Journalism may be well and good these days, with the advent of bloggers and the dichotomy of investigation that exists between the corporate and the rogue indie worlds out there, but there is no irrefutable source like there used to be. There’s no one you can turn to and go, “No, absolutely, they’re right. THAT’s what I believe, because I KNOW I can trust them.”
Sure, some folk will tell you there are journalists they trust implicitly, but I can’t think of any who hasn’t been at the helm under some factual gaffe. I can’t think of any yet who has proven he’s really in it for the Kantian “greater good”, that truth wins. Why? Because they fucked up under George W. Bush and failed to speak truth to power in the dark days after 9/11, when America needed someone to stand up and say, “I know you’re hurting, I know we’re all rah-rah-America, but what we’re doing is wrong, this war is wrong, the facts don’t support it, we don’t trust what our government is telling us, and we don’t think you should, either, and here’s why.”
And none did. Not for years. They failed that test. They failed The Big Test in America’s Darkest Days. They failed to ask the right questions of banks and businesses that kept reporting unlikely and inexplicable profits. They failed to warn America it was headed into dubious financial waters as things started going strange in recent years. Journalism has failed us. Period. I don’t give a fuck WHO you love, they all failed us when we needed them the most, in 2001-2004.
Journalists today are personalities. I have high hopes for the ilk of Brian Williams and Anderson Cooper, and time will tell, now that they had their asses handed to them for their roles in the negligent journalism of the last decade. I thought Tim Russert would carry the mantle, but that didn’t go so well.
All we can hope is that telling the truth, effecting change, and keeping your word will be sexy to the new generation of soothsaying anchors and bloggers.
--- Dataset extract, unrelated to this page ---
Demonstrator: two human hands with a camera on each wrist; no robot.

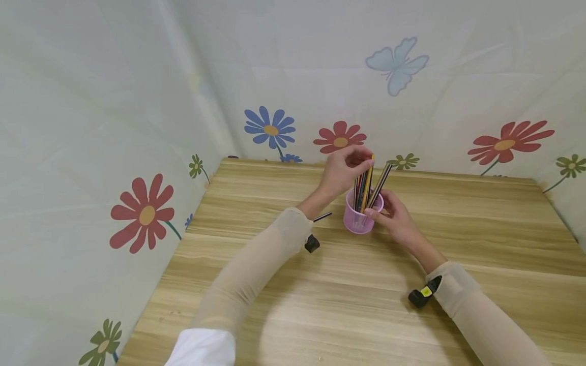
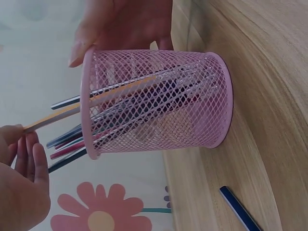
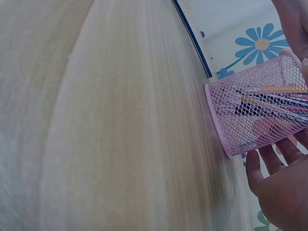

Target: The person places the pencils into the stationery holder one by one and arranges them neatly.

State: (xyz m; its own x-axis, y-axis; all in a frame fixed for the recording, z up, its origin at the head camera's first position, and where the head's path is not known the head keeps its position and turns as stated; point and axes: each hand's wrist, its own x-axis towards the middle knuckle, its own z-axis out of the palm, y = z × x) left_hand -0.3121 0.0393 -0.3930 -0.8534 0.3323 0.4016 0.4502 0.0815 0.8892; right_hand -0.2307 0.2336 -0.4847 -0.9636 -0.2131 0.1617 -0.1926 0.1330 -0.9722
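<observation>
A pink mesh pencil cup [image 1: 358, 222] stands upright on the wooden table, holding several pencils that lean in different directions. Above its rim, my left hand [image 1: 344, 169] pinches the top end of a yellow pencil [image 2: 50, 118], whose lower part is inside the cup. My right hand [image 1: 397, 218] holds the cup from the right, thumb at the rim; its fingers [image 3: 272, 161] curve along the mesh. To the left of the cup, a dark pencil [image 2: 238, 208] lies on the table, partly covered by my left forearm in the head view.
The wood-grain table [image 1: 348, 310] meets a pale hanging sheet [image 1: 293, 66] printed with flowers and a butterfly, at the back and left. A small black camera [image 1: 312, 243] is strapped to the left wrist, another [image 1: 420, 297] to the right.
</observation>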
Look at Cronkite. That’s how journalism is done. Objective until being objective hurts the people — when he realized the war in Vietnam had lost its purpose and the losses did and always would outweigh the gains, he spoke up. When he felt the government was doing wrong to the people, he said so. For eight years, the American press slept at the wheel while personal freedoms were eroded, laws were bent and broken, and coverups were de rigeur. Cronkite lamented it. He spoke up.
See, that’s the trick with speaking truth to power, oh Journalists of Today — it requires you actually SPEAK.
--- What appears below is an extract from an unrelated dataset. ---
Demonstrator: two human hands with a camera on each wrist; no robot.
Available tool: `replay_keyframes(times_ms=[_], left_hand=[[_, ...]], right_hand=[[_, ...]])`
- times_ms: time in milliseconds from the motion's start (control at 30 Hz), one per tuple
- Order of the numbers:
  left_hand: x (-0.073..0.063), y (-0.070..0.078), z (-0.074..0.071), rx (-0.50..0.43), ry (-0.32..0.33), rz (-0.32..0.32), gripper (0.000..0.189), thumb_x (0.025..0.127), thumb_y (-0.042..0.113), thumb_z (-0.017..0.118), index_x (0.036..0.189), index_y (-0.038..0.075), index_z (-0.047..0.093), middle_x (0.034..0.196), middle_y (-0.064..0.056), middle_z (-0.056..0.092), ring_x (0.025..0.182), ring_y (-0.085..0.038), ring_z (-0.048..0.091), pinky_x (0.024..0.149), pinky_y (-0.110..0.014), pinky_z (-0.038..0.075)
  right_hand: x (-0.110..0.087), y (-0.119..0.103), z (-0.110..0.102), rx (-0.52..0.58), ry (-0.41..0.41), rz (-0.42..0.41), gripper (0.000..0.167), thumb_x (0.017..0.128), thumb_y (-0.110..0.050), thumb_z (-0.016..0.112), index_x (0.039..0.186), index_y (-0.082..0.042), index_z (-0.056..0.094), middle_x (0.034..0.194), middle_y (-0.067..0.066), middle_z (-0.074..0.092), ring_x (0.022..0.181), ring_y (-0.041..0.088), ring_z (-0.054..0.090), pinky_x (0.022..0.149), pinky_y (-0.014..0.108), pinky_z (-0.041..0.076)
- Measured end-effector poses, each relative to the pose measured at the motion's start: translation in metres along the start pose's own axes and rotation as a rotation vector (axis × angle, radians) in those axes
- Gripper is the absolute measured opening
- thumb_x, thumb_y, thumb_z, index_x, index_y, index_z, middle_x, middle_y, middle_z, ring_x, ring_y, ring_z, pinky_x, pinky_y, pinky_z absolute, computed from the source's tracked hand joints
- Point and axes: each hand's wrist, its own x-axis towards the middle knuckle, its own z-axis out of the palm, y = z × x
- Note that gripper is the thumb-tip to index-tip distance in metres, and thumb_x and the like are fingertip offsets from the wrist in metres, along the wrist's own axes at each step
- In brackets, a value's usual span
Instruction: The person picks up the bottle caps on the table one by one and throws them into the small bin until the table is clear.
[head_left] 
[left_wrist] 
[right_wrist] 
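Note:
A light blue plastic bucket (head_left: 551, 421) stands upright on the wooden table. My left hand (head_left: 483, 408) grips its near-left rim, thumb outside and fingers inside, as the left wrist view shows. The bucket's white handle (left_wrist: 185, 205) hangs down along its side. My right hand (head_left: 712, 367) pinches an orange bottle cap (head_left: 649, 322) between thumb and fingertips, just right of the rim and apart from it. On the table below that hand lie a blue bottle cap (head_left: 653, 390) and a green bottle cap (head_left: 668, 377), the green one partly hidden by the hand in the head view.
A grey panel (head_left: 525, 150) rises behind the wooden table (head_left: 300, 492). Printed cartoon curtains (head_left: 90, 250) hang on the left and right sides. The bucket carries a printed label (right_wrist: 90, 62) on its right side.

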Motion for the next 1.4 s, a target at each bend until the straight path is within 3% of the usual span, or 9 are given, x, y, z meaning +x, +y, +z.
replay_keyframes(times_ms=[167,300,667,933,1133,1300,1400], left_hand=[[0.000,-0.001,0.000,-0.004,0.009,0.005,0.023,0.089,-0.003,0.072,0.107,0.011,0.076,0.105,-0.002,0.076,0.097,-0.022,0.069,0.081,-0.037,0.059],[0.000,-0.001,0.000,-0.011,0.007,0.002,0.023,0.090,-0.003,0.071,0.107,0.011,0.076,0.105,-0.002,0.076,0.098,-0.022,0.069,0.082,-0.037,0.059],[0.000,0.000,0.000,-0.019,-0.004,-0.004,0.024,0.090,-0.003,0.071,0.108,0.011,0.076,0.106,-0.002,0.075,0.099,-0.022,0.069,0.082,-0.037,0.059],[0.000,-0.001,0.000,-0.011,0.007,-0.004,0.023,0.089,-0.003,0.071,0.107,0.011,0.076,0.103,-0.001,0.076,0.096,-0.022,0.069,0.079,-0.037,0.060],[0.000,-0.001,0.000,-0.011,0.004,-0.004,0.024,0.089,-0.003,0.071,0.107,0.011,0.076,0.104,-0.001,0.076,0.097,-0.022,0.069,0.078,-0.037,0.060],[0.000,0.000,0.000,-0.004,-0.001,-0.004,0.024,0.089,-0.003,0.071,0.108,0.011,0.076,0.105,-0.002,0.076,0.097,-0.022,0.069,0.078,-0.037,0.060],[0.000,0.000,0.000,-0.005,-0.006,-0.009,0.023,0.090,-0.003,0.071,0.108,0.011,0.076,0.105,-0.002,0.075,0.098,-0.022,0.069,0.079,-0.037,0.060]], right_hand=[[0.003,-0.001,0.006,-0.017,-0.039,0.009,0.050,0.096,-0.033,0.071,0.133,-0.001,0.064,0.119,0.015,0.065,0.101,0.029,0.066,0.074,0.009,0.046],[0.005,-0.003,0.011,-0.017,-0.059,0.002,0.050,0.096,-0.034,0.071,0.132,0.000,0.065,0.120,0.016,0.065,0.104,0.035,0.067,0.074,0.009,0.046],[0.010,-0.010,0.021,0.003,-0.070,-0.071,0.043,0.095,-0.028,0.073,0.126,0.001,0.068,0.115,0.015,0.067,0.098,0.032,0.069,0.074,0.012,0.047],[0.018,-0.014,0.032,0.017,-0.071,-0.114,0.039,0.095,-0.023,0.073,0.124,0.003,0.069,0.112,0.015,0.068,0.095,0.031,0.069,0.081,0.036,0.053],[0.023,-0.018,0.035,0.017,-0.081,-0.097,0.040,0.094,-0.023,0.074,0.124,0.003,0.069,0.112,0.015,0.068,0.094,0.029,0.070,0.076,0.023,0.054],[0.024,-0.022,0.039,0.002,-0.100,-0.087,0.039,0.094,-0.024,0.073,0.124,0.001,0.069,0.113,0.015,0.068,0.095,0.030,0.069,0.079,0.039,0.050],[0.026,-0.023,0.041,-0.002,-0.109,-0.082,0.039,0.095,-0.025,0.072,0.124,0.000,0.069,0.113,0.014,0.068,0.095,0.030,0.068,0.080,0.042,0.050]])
1 thought on “Pop Culture Smackdown

  1. David

    Journalism has been broken for a lot longer than eight years. Consider the wall-to-wall coverage of the Clinton investigations or the O.J. Simpson trial. Ever since 24-hour news became a profitable venture, meaningful journalism has been hard to find. I don’t know when “talk radio” became conflated with journalism, but that hasn’t helped, either.
    Some point to Keith Olbermann, who has co-opted Murrow’s “Good night, and good luck” signoff, as the next to carry the torch, but he’s much too strident too much of the time. Maybe that’s not his fault. I don’t know how you’d even get heard if you were even-handedly reporting on the day’s news in the modern climate.
    I can’t tell the difference between a modern-day journalist and a celebrity anymore. Even Jim Lehrer goes on The Colbert Report. It’s really not that hard to play a clip of someone in power saying one thing and another clip of them contradicting themselves a month later. One might be inclined to call that “journalism.” But we are fucked if that’s all we can muster. Not that the vast, drooling majority of the mainstream would notice if they woke up in a police state tomorrow as long as their cable TV still worked.
    When some of the most meaningful exercises in truth happen on a network called Comedy Central, things are askew.